Hace dos años, a mitad de un curso, un maestro me enseñó a respirar. Sí. A llenar los pulmones cuando tienen que llenarse, ni antes, ni después. Y es a través del aire que nos llenamos de todo lo que estamos compartiendo. Una respiración puede quitar el aliento.

8. A disfrutar.

Muchos años me sentí incapaz de disfrutar por palos –ritmos, señores, ritmos- alegres, y me escudaba en que ‘’lo mío, lo mío, es la solemnidad.’’ Me consideraba incapaz de disfrutar y transmitir por alegrías. Pero hace poco me di cuenta de que no era incapaz, es que sencillamente no sabía disfrutarlo, y no podía poner allá afuera lo que no llevaba por dentro.

9. A contar historias.

Contar historias con cada dedo de las manos, con la mirada, con la letra que te cantan. Contar historias de principio a fin, porque no existe mejor forma de sanar y reivindicar. Contar historias: la propia, la del que está enfrente, la de un pueblo entero.

10. A acompañar.

Aprender a acompañar, dentro y fuera del flamenco, no es cosa fácil pues implica muchas otras cosas, principalmente saber estar y respetar los espacios del otro. Darle su momento a la guitarra: escucharla, comprenderla y sentirla. Darle su espacio al cante: no pisarlo, no apresurarlo, no cortarlo antes de tiempo. Y esto sólo como ejemplo y analogía.
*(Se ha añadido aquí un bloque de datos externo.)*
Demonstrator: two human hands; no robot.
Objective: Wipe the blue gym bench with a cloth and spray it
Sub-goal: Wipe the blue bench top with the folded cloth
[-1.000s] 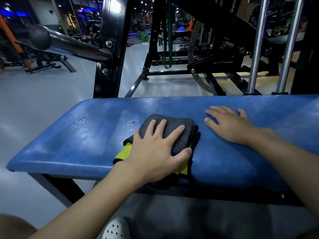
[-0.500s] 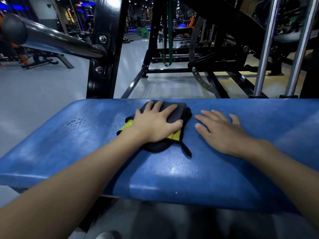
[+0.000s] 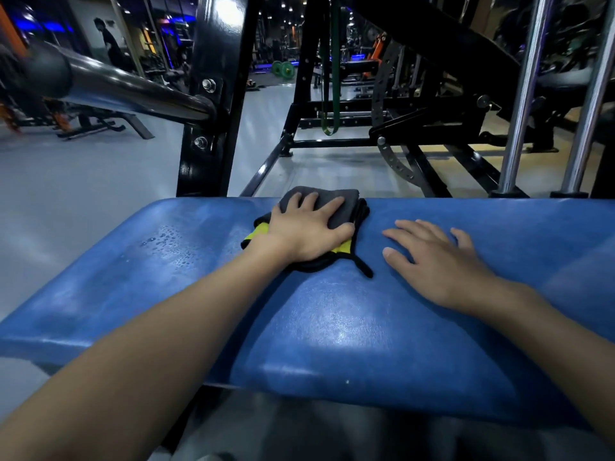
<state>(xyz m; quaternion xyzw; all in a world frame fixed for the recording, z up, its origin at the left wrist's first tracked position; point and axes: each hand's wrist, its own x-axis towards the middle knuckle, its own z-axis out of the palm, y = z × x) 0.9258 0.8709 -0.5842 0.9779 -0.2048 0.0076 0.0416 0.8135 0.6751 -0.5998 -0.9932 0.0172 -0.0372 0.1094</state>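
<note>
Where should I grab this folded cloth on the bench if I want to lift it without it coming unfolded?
Probably the layered right edge, pinched from above and the right: the cloth lies flat under the left hand, and its folds stack up there in the open. The thin black loop at the near corner would likely let it unfold.

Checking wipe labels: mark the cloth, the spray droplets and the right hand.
cloth (image 3: 342, 216), head view, grey top layer, right part.
spray droplets (image 3: 169, 241), head view, middle of the wet patch.
right hand (image 3: 439, 261), head view, back of the hand.
</note>
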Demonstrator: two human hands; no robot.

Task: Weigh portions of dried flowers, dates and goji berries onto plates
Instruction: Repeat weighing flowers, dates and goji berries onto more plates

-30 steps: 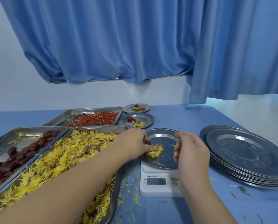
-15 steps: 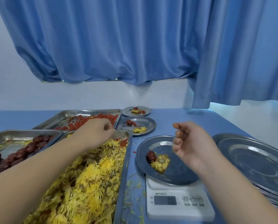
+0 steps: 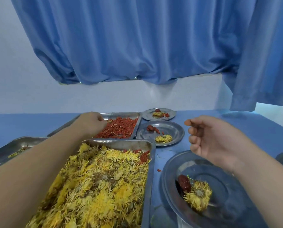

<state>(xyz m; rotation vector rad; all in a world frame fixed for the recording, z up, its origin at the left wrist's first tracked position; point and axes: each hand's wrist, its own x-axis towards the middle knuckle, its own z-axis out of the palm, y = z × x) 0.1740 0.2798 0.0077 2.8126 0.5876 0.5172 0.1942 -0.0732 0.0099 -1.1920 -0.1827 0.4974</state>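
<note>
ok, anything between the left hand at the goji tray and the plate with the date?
Nothing solid on a lifted path. The left hand is in the goji tray; toward the near plate lie the flower tray's far corner and a filled plate, both low. The right hand hovers over the near plate's far rim.

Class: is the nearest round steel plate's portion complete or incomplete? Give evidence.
Incomplete: the round steel plate holds one dark red date and one yellow dried flower, but no red goji berries.

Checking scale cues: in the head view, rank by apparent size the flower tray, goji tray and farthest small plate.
1. flower tray, largest, though nearness exaggerates it.
2. goji tray.
3. farthest small plate, smallest.
</note>
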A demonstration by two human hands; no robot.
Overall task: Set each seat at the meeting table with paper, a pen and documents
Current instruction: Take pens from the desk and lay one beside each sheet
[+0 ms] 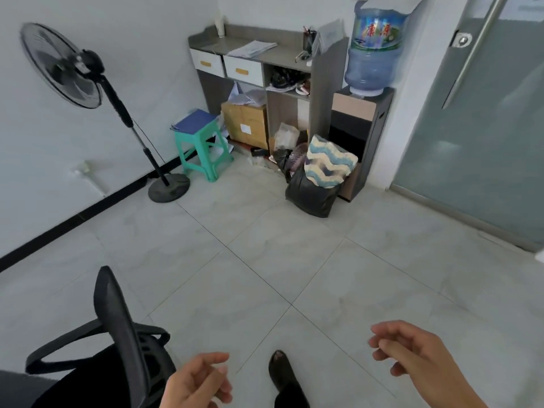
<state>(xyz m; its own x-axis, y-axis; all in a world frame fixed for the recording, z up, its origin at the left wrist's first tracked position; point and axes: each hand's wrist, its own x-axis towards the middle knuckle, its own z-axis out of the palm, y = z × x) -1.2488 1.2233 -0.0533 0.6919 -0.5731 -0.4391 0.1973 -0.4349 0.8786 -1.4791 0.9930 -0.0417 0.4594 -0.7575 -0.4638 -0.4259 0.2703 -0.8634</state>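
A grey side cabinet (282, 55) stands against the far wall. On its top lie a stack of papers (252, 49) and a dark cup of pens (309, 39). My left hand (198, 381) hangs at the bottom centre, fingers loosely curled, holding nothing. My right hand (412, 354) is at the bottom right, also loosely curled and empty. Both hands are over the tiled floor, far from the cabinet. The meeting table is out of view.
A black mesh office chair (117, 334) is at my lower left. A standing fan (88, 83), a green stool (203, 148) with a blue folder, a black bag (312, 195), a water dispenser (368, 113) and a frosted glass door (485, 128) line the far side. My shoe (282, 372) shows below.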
11. A ocupar los espacios y a crearlos si hace falta.

Aprendí que no hace falta bailar en una Compañía famosa, o en un teatro prestigioso; se puede bailar con más sentido y más sinceridad en la calle, o en un estudio pequeño. Los mejores maestros de la historia han formado generaciones enteras de bailaores en la sala de su casa, o en su cochera.

12. A pararme frente a cientos de personas. Y a ser vulnerable ante ellas.

Las primeras veces que me paré en un escenario –con tan sólo tres años de edad-, mis maestras me dijeron que debía salir sin miedo, segura, invencible. Que debía ver al horizonte y olvidar que allí frente a mí tenía a cientos de personas. Y la técnica esa de ignorar y situarme en un lugar lejano y frío funcionó los primeros años, pero yo no quería sentirme sola al bailar, yo quería saber que ahí delante tenía gente sintiendo algo parecido a lo que yo. Así que tuve que aprender a mostrarme sin filtros, a sonreír y a llorar en el escenario. Y qué bien lo aprendí.

13. Aprendí que cualquier cuerpo es válido.

Crecí viendo cuerpos diversos, cuerpos que no pedían permiso para moverse y expresar, cuerpos de todos los tamaños, colores y formas. Crecí en esa pluralidad y encontré representación y refugio.

Por motivos de extensión, el resto de lecciones tendré que resumirlas. Aprendí que puedo ir a mi aire y romper la línea; que las penas con cante son menos; que la gente más grande es la más humilde; que la familia y los amigos son lo primero; aprendí a aprender y a enseñar, y a aprender en la enseñanza; que no hace falta hacer mucho, si lo poco lo haces bien; y lo principal: aprendí a compartirme.

Por todo lo anterior, y por cosas que aún me quedan por escribir, cada que me preguntan por mi corriente filosófica, respondo sin dudar: el flamenco.